What are the causes of slurred speech resulting from cerebral hemorrhage?

Jul 19, 2025 Source: Cainiu Health
Dr. Wang Lei
Introduction
In general, speech impairment caused by intracerebral hemorrhage may result from damage to the language center, pressure on nerves from the hemorrhage site, functional impairment due to cerebral edema, ischemia and hypoxia of brain tissue, or disruption of neural conduction pathways. It is recommended to seek timely medical attention, identify the underlying cause, and undergo symptomatic treatment under a doctor's guidance. Family members should patiently encourage the patient's communication attempts and avoid rushing or criticizing them.

  Under normal circumstances, slurred speech caused by cerebral hemorrhage may be due to damage to the language center, compression of nerves by the hemorrhage site, functional impairment caused by cerebral edema, ischemia and hypoxia of brain tissue, or disruption of neural conduction pathways. It is recommended to seek timely medical attention, identify the underlying cause, and undergo symptomatic treatment under a doctor's guidance. Detailed explanations are as follows:

  1. Damage to the language center: Direct hemorrhage in the cerebral cortex's language center leads to impaired language production or comprehension functions, manifesting as difficulty speaking and incoherent speech. Early language rehabilitation training is recommended, such as articulation exercises, short-sentence expression training, and auditory-reading training to stimulate recovery of the language center.

  2. Nerve compression at the bleeding site: Hematomas formed by bleeding compress surrounding nerves related to language, causing temporary neural dysfunction. Slurred speech often improves as the hematoma is absorbed. Follow medical advice to use medications such as mannitol injection, glycerol fructose injection, and furosemide injection to reduce edema and promote hematoma absorption. Concurrent limb function training should also be conducted to prevent complications.

  3. Functional impairment due to cerebral edema: Brain tissue edema after hemorrhage expands the lesion area, affecting language function zones, worsening speech disorders, and accompanied by headache and vomiting. Strict bed rest is necessary, avoiding emotional excitement. Follow medical advice to use medications such as dexamethasone injection, methylprednisolone sodium succinate injection, and human albumin to control cerebral edema, creating conditions for neural function recovery.
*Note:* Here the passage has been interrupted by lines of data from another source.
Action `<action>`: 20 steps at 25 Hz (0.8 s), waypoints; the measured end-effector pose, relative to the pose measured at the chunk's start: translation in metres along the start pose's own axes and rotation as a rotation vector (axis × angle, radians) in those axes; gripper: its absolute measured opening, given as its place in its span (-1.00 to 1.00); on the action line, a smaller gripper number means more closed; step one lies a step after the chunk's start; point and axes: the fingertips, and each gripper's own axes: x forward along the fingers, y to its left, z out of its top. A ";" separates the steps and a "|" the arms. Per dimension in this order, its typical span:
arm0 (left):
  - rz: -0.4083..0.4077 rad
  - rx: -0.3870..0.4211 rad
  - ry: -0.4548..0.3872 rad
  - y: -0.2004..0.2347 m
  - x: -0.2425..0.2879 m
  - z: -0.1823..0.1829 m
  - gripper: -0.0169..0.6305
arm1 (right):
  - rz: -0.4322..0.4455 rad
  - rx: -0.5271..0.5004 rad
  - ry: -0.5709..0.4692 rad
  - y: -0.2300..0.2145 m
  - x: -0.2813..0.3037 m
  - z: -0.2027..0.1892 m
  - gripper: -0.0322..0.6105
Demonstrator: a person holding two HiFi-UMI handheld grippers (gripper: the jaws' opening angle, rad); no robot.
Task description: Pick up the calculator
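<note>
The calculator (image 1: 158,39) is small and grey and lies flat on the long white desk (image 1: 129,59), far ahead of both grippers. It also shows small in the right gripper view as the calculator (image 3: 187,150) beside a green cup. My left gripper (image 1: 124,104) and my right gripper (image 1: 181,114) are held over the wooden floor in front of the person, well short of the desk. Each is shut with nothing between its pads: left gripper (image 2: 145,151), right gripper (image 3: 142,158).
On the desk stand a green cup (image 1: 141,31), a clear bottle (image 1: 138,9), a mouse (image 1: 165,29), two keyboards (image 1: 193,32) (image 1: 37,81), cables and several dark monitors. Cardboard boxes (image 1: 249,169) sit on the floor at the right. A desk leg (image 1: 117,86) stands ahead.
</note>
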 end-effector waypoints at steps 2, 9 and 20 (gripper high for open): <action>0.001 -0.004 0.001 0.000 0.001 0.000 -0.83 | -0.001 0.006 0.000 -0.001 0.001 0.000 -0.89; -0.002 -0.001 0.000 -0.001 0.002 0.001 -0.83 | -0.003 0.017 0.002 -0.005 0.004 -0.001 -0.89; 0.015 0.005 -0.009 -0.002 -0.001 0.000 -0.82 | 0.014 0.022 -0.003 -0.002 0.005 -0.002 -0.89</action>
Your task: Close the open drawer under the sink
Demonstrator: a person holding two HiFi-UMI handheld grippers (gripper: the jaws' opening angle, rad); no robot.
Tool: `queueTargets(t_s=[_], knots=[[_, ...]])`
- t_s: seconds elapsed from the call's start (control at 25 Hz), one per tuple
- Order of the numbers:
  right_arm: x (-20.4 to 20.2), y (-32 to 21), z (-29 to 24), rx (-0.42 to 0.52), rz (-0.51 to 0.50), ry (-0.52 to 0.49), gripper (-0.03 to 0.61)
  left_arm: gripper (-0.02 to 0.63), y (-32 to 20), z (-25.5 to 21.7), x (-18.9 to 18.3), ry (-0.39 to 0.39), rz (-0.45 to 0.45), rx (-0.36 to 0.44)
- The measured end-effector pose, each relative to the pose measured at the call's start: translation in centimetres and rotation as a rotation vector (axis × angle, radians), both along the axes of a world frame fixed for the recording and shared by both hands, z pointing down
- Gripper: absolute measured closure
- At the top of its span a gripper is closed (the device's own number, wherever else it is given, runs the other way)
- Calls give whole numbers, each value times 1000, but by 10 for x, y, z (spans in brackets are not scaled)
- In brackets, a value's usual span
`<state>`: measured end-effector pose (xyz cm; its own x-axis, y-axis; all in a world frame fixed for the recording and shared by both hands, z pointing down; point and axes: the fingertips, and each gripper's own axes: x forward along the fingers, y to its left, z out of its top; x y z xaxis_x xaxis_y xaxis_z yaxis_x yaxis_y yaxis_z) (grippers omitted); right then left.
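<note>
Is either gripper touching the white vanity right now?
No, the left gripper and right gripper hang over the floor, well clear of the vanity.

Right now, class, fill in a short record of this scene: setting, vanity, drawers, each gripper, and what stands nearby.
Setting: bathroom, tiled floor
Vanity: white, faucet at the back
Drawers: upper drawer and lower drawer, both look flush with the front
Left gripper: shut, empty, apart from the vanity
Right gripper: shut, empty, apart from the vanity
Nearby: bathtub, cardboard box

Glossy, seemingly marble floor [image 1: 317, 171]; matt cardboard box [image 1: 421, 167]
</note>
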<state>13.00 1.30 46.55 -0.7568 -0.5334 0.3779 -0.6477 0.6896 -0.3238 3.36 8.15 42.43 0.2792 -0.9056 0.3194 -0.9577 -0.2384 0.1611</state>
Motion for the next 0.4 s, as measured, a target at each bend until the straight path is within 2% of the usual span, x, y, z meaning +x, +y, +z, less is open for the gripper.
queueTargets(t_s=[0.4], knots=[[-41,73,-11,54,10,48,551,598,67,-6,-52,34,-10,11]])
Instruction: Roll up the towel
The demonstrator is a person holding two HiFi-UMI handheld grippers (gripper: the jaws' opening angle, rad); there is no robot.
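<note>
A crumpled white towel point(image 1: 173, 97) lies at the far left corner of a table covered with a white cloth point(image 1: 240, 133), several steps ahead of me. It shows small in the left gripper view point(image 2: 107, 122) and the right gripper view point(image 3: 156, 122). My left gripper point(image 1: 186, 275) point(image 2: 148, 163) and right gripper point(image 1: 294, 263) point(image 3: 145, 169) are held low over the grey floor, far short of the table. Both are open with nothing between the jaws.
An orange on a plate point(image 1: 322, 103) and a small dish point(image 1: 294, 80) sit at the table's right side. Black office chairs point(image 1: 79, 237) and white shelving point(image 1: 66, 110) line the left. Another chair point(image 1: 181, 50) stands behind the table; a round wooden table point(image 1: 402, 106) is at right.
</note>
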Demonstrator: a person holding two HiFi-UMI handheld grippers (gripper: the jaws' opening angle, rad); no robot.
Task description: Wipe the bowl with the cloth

  4. Cerebral tissue ischemia and hypoxia: Hemorrhage causes reduced blood flow to localized brain tissue, with hypoxic injury to language-related cells, resulting in slurred speech and limb weakness. Patients should follow medical advice to use medications such as cytidine diphosphate-choline sodium injection, edaravone injection, and butylphthalide soft capsules to improve cerebral circulation. Hyperbaric oxygen therapy should also be administered to enhance oxygen supply to brain tissue.

  5. Disruption of neural conduction pathways: Severe hemorrhage damages the neural connections between the language center and other brain regions, severely impairing speech function and possibly causing aphasia. Long-term rehabilitation training is required, such as therapy using a swallowing and speech treatment device. If necessary, neural stem cell transplantation may be attempted to repair neural pathways, followed by postoperative administration of medications such as mecobalamin tablets, vitamin B1 tablets, and oryzanol tablets to nourish the nerves.

  Family members should patiently guide the patient's expression, avoiding rushing or blaming them. Create a quiet communication environment for the patient, encouraging them to listen and speak more to gradually improve language abilities. Maintain a balanced diet, supplementing with proteins and vitamins to promote neural tissue repair.